(Task details) Pictures are not part of the answer. Write out exactly the lines from the one containing "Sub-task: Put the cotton" through the end of the material below.

(Record excerpts)
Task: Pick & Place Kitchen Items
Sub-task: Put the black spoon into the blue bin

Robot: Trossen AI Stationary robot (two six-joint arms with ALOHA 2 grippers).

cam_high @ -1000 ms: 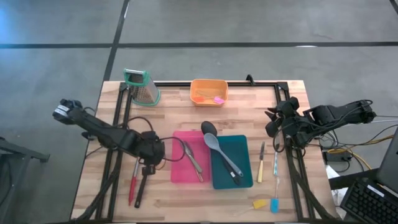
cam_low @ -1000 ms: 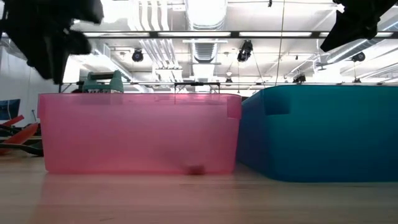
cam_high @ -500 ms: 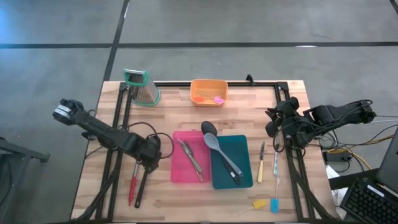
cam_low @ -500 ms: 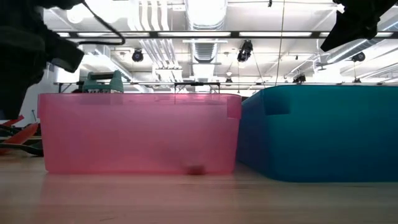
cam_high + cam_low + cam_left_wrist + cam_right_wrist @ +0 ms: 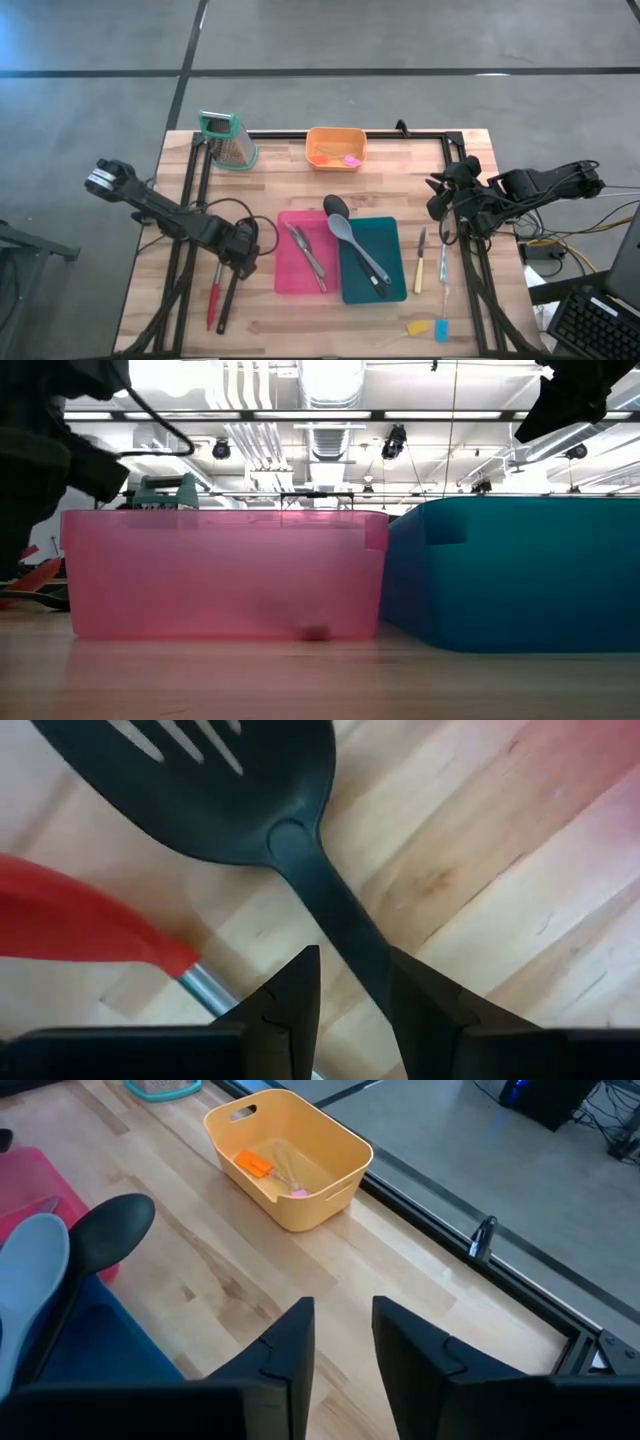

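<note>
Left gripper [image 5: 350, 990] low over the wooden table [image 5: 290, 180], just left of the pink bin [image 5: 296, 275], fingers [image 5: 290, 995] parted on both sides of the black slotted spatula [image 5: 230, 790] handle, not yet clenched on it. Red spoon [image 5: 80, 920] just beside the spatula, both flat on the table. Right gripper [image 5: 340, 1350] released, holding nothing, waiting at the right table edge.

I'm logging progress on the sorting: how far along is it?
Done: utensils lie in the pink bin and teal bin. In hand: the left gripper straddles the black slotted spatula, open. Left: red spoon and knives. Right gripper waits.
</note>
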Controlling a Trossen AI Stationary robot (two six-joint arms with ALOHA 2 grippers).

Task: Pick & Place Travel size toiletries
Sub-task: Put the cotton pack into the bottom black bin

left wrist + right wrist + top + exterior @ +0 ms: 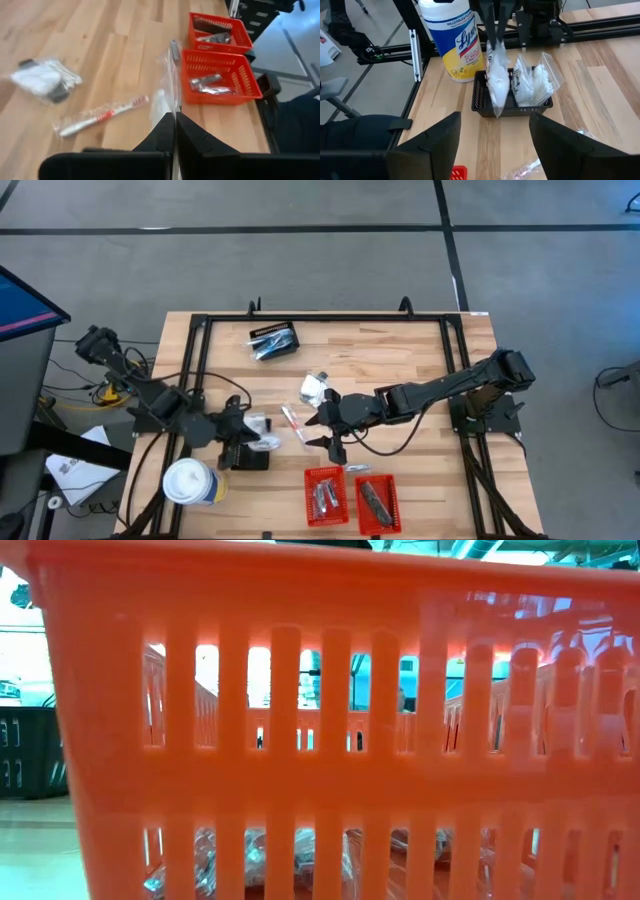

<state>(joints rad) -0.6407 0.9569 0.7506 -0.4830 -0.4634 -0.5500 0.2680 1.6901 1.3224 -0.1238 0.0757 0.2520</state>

(Solution)
Sub-task: Put the cotton pack into the bottom black bin

left wrist + right wrist + top + exterior @ +0 ms: 

<state>(joints rad) -0.6407 0.9569 0.7506 -0.4830 -0.4634 -0.5500 0.2680 1.6901 1.3224 -0.1238 0.0757 0.2520</state>

Nothing remains open in this exercise.